Temples are of great spiritual importance to the Tamil people, but there is little hint of piety in any aspect of their worship, or their use of sacred places. The temple is so much more than a holy place in any Tamil town, village or city; it is a social hub, a meeting place and, in some cases, a place to live. A great example of this is at Srirangam temple where the innermost sanctum is not significantly larger than elsewhere, yet the construction of 7 concentric outer walls over many centuries has seen the entire complex grow to something like 60 hectares – Srirangam is indeed a town in its own right and is home to several thousand inhabitants. At Madurai’s famous Meenakshi temple, one entire colonnade has been turned into a market, while the area around the central golden-lotus tank doubles as a centre for networking and social contact as well as a being a place of great spiritual significance. It may be stating the obvious but the contrast between the hushed reverence of a European cathedral and the intense hubbub of a south Indian temple could hardly be more marked.

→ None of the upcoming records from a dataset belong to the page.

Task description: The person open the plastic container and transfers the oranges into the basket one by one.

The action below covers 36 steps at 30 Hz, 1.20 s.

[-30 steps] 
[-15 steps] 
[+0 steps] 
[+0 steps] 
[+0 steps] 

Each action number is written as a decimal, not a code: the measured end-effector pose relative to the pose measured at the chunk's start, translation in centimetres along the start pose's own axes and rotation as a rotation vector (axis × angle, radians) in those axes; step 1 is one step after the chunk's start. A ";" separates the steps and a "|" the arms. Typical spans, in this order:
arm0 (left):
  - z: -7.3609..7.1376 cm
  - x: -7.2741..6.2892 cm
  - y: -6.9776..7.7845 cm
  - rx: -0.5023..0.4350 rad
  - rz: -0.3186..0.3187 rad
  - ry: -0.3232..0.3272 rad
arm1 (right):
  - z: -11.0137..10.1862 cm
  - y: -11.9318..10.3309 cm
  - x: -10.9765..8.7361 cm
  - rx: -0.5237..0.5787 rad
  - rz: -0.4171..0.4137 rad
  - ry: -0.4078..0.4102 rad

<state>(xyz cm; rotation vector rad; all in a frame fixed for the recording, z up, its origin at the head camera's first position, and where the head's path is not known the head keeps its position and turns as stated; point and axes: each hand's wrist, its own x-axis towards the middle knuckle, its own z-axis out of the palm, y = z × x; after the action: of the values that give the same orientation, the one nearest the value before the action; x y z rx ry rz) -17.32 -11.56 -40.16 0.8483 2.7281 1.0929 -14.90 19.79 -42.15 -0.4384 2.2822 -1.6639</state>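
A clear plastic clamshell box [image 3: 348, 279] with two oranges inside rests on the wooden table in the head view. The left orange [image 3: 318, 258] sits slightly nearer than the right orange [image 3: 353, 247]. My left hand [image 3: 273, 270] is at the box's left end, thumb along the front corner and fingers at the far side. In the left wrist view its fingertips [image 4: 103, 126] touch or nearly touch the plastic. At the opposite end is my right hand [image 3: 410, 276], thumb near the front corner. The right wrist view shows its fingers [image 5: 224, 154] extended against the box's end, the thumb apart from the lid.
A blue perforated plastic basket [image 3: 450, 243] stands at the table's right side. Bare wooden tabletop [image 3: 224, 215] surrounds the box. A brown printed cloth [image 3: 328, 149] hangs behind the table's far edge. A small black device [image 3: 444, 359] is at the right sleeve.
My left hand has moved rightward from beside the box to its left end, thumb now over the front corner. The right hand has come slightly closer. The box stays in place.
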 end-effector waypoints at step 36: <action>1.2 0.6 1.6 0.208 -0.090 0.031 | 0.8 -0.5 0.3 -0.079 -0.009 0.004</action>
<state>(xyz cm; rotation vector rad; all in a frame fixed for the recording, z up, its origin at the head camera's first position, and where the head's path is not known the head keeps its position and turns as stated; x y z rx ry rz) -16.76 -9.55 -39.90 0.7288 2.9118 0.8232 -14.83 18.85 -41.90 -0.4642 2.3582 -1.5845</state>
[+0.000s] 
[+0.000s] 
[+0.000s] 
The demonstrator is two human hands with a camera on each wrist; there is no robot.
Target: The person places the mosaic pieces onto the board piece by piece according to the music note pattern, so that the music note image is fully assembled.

A special mention must be made of Tanjore’s Brihadishwara Temple- known locally as the ‘Big Temple’. This truly remarkable place celebrates its 1000th anniversary in 2010 and yet apart from the use of electric lights and amplification equipment, little would appear to have changed here since its original construction. The oft-told story of Brihadishwara includes mention of the 80-tonne boulder which sits atop the central sanctum tower. This rock was manoeuvred into position by elephants and the use of massive ramps of sand which stretched for some 6 kilometres into the (then surrounding) jungle. This truly stupendous feat of engineering still defies belief a thousand years on. If you are in Tanjore in the late afternoon, the temple is the place to be- the golden granite which makes up the temple seems to almost glow as it reflects the rays of the setting sun.

Smaller village temples are less remarked upon but they play a very important role- again often a dual one combining worship and more prosaic aspects of life- in the life of people outside of the major centres. In many places the origins of these temples are obscure or lost to history and we are left with a tantalising part-picture of their history. Animist beliefs are never too far from the surface in India and many of these have been incorporated into what are now more mainstream belief systems. Our drivers in Tamil Nadu all have favourite local places which they like to take their guests to and sharing their knowledge of these special, ‘hidden’ gems is a great thrill for them.

Yet another of the temple towns of Tamil Nadu is Tiruvannamalai. The vast Shiva temple here, and the sacred mountain, Arunachala, are among the most revered places of spiritual devotion in the south of India. Completing the 14km circuit of the mountain’s base is considered to be of great spiritual benefit and a constant stream of people can be seen circling the road or inner path almost constantly. However, each month at full moon the regulartrickle of pilgrims becomes a veritable flood with estimates of the number of people completing the circuit during the 24 hours of full moon generally put at well over 100,000, more or less the population of the town of Tiruvannamalai. Once a year at Deepam, which falls during November or early December, the crowd which comes to circuit the mountain surpasses this number by a factor of five- yes, half a million people descending on the town.

These temples, great and small, are amazing places where on occasion time seems to stand still, where modern India is left outside the temple walls and the rituals which go on within are performed largely as they have been for centuries. The sheer devotion of the local people is a joy to behold and it is hard to leave any Tamil temple without a sense of connection to the divine.